Forgot to mention a couple of details:

  • the master won't be a slacker but also act as a worker as well.
  • Idle workers will try to pull work when they become idle even if no
    announcement has been previously set -- just to make sure.
  • Tasos

On 01/18/2012 09:16 PM, Tasos Laskos wrote:

I think I got it and it turns out to be a composite approach indeed.

  1. Master scopes out the place (follows 10 paths or so) and deduces the
    webapp structure -- could be incomplete, doesn't matter we just want
    some seeds.
  2. Master creates a per directory policy and assigns dirs to workers AND
    sends that police to them as well
  3. Workers perform the crawl as usual but also implement that policy for
    URLs that don't match their own policy rules i.e. send URLs that are out
    of their scope to the appropriate peer and let him handle it
  4. If no policy matches a URL then it is sent back to the master; the
    master creates a new policy(ies), stores the work in a Queue and then
    sends an announcement ("There's some work up for grabs" )
  5. Busy workers ignore it; idling workers try to pull it and the work is
    assigned first-come/first-serve along with the updated policy
  6. Go to 3

If at any point a worker becomes idle he sends the paths he has
discovered back to the master for store/further processing/whatever.

  • No need for look-ups
  • No decision lag as no-one will need to request permission to perform
    any sort of action
  • Automated load-balancing
  • No redundant crawls

Thoughts?

On 01/17/2012 07:07 PM, Ray wrote:

I thought mine was slightly different? But whichever the case, just to
contribute something to the discussion :)

On Wed, Jan 18, 2012 at 1:03 AM, Tasos Laskos <tasos.laskos@gmail.com
mailto:tasos.laskos@gmail.com> wrote:

Hm...that's the same thing Richard was saying at some point isn't it?
Certainly one of the techniques to try.

On 01/17/2012 07:00 PM, Ray wrote:

How about this? (comes to mind after reading the previous posts)

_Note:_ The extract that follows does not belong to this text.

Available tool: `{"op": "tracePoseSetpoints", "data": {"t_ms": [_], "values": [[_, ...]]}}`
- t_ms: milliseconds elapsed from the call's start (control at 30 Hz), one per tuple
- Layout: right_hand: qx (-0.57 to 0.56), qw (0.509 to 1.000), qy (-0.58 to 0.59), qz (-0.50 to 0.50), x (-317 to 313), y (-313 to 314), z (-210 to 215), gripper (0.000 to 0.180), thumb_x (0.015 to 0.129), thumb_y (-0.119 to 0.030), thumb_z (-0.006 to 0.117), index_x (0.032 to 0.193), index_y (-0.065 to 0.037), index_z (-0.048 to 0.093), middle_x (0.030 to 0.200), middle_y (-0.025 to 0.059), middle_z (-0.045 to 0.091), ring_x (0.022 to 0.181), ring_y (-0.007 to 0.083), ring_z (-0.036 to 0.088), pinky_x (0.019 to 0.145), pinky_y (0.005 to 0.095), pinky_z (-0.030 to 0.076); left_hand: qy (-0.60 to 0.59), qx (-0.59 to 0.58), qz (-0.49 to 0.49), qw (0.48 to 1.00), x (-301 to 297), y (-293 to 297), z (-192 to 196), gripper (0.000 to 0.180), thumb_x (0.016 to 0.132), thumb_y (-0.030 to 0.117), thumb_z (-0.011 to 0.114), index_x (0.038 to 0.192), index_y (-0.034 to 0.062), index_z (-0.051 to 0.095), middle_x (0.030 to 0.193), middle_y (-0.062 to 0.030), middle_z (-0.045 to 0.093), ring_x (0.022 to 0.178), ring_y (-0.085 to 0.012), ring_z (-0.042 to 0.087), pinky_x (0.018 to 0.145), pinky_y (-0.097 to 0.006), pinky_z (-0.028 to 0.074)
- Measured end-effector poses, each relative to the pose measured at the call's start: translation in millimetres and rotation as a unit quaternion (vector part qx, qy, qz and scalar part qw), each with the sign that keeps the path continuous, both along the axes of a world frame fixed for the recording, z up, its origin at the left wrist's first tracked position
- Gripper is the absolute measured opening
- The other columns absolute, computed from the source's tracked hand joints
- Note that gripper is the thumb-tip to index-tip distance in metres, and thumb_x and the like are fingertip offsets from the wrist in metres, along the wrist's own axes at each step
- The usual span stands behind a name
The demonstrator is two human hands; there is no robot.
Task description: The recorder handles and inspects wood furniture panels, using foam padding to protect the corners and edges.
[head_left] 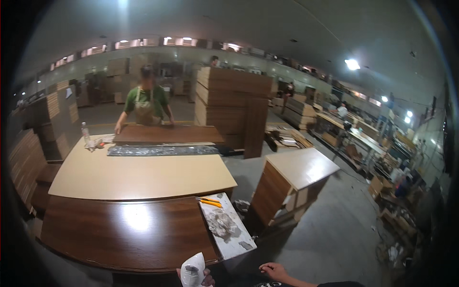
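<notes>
At the lower edge my left hand (pixel 207 278) is closed round a white, rounded thing with a grey patch (pixel 193 268), whose kind I cannot make out. It is just off the near edge of a glossy dark brown wood panel (pixel 119 234). My right hand (pixel 274 271) hangs to the right of it, fingers loosely bent, with nothing visible in them. Beyond the hands a white board (pixel 241 232) lies along the panel's right end. On that board rest a crumpled whitish wad (pixel 221 224) and a yellow-orange utility knife (pixel 210 203).
A beige-topped table (pixel 143 174) adjoins the panel. Across it a person in a green shirt and apron (pixel 147 103) touches a brown board (pixel 167 134). A plastic-wrapped bundle (pixel 162 150) and a bottle (pixel 85 134) lie nearby. A cabinet (pixel 302 167) stands right; stacked panels (pixel 229 105) rise behind.
</notes>
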State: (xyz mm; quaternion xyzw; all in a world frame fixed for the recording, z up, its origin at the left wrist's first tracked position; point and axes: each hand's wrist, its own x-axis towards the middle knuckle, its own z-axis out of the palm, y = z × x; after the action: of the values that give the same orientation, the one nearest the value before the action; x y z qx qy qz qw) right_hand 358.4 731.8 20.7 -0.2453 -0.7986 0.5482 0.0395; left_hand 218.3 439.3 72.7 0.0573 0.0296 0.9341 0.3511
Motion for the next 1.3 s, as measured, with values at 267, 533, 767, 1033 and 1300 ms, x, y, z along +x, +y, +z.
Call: {"op": "tracePoseSetpoints", "data": {"t_ms": [267, 533, 767, 1033, 1300], "values": [[0.074, 0.99, 0.115, -0.036, -12, -27, 36, 0.019, 0.084, -0.021, 0.065, 0.098, -0.009, 0.07, 0.085, 0.0045, 0.07, 0.073, 0.0087, 0.063, 0.067, 0.0219, 0.048, -0.044, -0.061, -0.055, 0.996, 7, 16, 14, 0.062, 0.081, 0.058, 0.051, 0.124, 0.0128, 0.048, 0.089, -0.0124, 0.054, 0.05, -0.0153, 0.039, 0.05, -0.028, 0.036], [-0.081, 0.993, 0.086, -0.022, -15, -29, 33, 0.017, 0.082, -0.018, 0.069, 0.093, -0.005, 0.071, 0.079, 0.0006, 0.069, 0.065, 0.0035, 0.057, 0.062, 0.0194, 0.046, -0.011, 0.022, -0.096, 0.995, 24, 8, 6, 0.056, 0.081, 0.052, 0.054, 0.124, 0.017, 0.049, 0.098, -0.0127, 0.052, 0.06, -0.0178, 0.044, 0.059, -0.031, 0.037], [-0.038, 0.998, 0.032, 0.033, -68, -18, 36, 0.033, 0.078, -0.025, 0.074, 0.057, -0.006, 0.057, 0.052, -0.004, 0.052, 0.049, 0.0022, 0.043, 0.045, 0.0212, 0.034, -0.041, 0.06, -0.046, 0.996, 30, 3, 19, 0.044, 0.077, 0.064, 0.056, 0.108, 0.033, 0.06, 0.109, -0.0146, 0.045, 0.07, -0.0208, 0.043, 0.067, -0.033, 0.036], [-0.107, 0.97, 0.195, 0.095, -163, 5, 16, 0.051, 0.093, -0.035, 0.05, 0.053, -0.003, 0.042, 0.048, -0.0007, 0.036, 0.049, 0.0099, 0.033, 0.047, 0.0307, 0.029, 0.109, 0.018, -0.071, 0.991, -9, -20, -4, 0.066, 0.067, 0.066, 0.064, 0.113, 0.0196, 0.055, 0.114, -0.0094, 0.047, 0.079, -0.0215, 0.047, 0.077, -0.036, 0.036], [-0.188, 0.918, 0.176, 0.303, -228, 0, 3, 0.048, 0.093, -0.034, 0.051, 0.062, 0.0, 0.038, 0.057, -0.0032, 0.03, 0.057, 0.0064, 0.03, 0.049, 0.0287, 0.028, 0.091, -0.011, -0.114, 0.989, -59, 18, -28, 0.07, 0.069, 0.066, 0.06, 0.118, 0.0166, 0.049, 0.117, -0.0107, 0.047, 0.083, -0.0226, 0.049, 0.077, -0.038, 0.037]]}}
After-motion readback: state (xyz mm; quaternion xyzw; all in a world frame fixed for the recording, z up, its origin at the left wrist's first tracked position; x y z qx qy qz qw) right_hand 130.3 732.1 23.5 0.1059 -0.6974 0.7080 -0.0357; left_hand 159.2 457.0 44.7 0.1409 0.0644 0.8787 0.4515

Master: only distributes URLs to crawl (crawl pool).
Responsible
for local lookup/deduplication of URLs before they enter the crawl

pool. The lookup/dedup mechanism can also be used to generate
the list
of crawled URLs in the end too.

Slaves: only crawls, extracts URLs and reports them back
to master

Iteration #1:

Master is seeded with only one URL (let's say), which is the
root/starting URL for the site.
Master performs local lookup/deduplication, nothing to dedup
(only one URL).
Master distributes URL in crawl pool to slave (number of slaves to
use dependent on the max number of URLs to crawl/process per slave).
Slave crawls, extracts and reports extracted URLs to master.

Iteration #2...#n:

Master gets reports of new URLs from slaves.
Master performs local lookup/deduplication, adding unrecognized
URLs to
crawl pool and local lookup table.
Master distributes URLs in crawl pool to corresponding number of
slaves.
Slaves crawl, extract and report extracted URLs to master.
(Exit condition: crawl pool empty after all working slaves have

finished their current task and dedup completed)

Regards,
Ray

On Tue, Jan 17, 2012 at 11:54 PM, Tasos Laskos
<tasos.laskos@gmail.com mailto:tasos.laskos@gmail.com
<mailto:tasos.laskos@gmail.com
mailto:tasos.laskos@gmail.com__>> wrote:

I've leaned towards #2 from the get go and the following
could help
reduce redundancy -- from a previous message:

All instances converging in intervals about the collective paths
they've discovered in order for each to keep a local look-up
cache
(no latency introduced since no-one would rely/wait on this
to be up
to date or even available)

This info could be pulled along with the links to follow
from the
master.

It's a weird problem to solve efficiently this one... :)

On 01/17/2012 05:45 PM, Richard Hauswald wrote:

Yeah, you are right. URL's should be unique in the work
queue.
Otherwise - in case of circular links between the pages

  • you could
    end up in an endless loop :-o

If a worker should just extract paths or do a full crawl
depends on
the duration of a full crawl. I can think of 3 different
ways,
depending on your situation:

  1. Do a full crawl and post back results + extracted paths
  2. Have workers do 2 different jobs, 1 job is to extract
    paths,
    1 job
    is to do the actual crawl
  3. Get a path and post back the whole page content so
    the master can
    store it. Then have a worker pool assigned for
    extracting paths and
    one for a full crawl, both based on the stored page content.
    But this really depends on the network speed, the load
    the workers
    create on the web application to crawl(in case its not
    just a simple
    html file based web site), the duration of a full crawl
    and the
    number
    of different paths in the application.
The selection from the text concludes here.